▸ Task to complete: For this exercise, retype each line of the material below verbatim and omit any picture.

/---

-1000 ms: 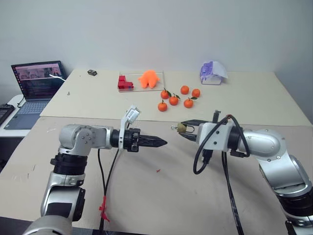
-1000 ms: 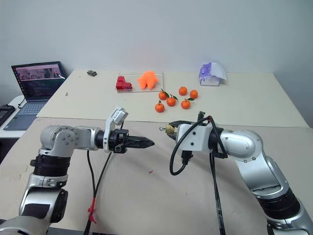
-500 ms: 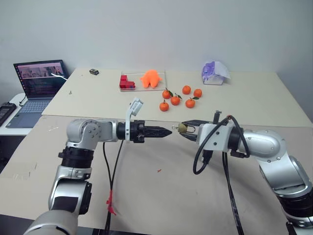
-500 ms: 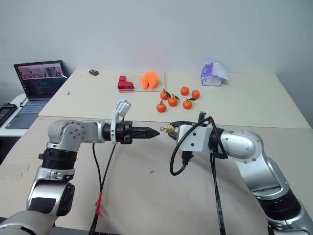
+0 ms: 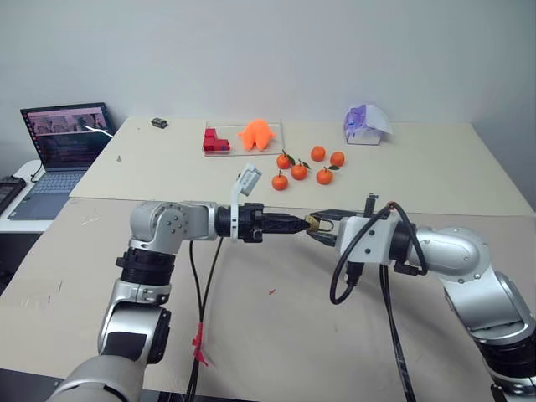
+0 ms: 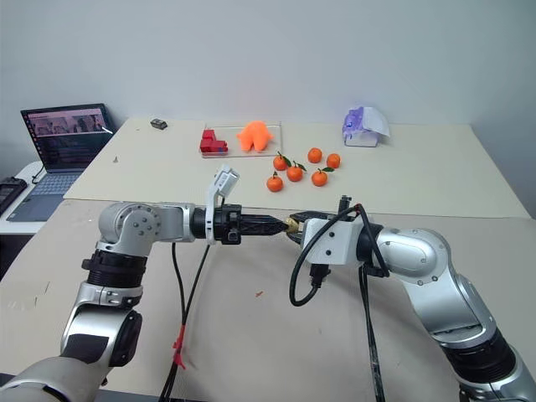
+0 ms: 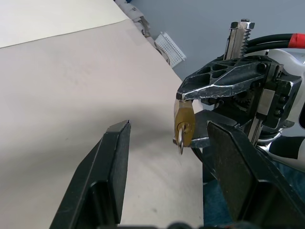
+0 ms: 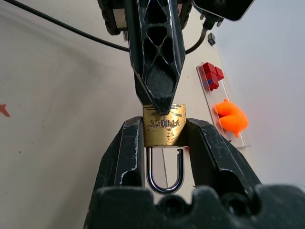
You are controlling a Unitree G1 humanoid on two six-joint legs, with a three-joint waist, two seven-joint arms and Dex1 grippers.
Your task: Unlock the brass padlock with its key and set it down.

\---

▸ Response box:
-1000 ms: 
-1000 ms: 
-500 ms: 
-500 ms: 
+0 ms: 
+0 ms: 
+0 ms: 
+0 ms: 
You are controlling a Unitree G1 humanoid on two six-joint legs, with a three-joint waist, two seven-joint arms and Dex1 grippers.
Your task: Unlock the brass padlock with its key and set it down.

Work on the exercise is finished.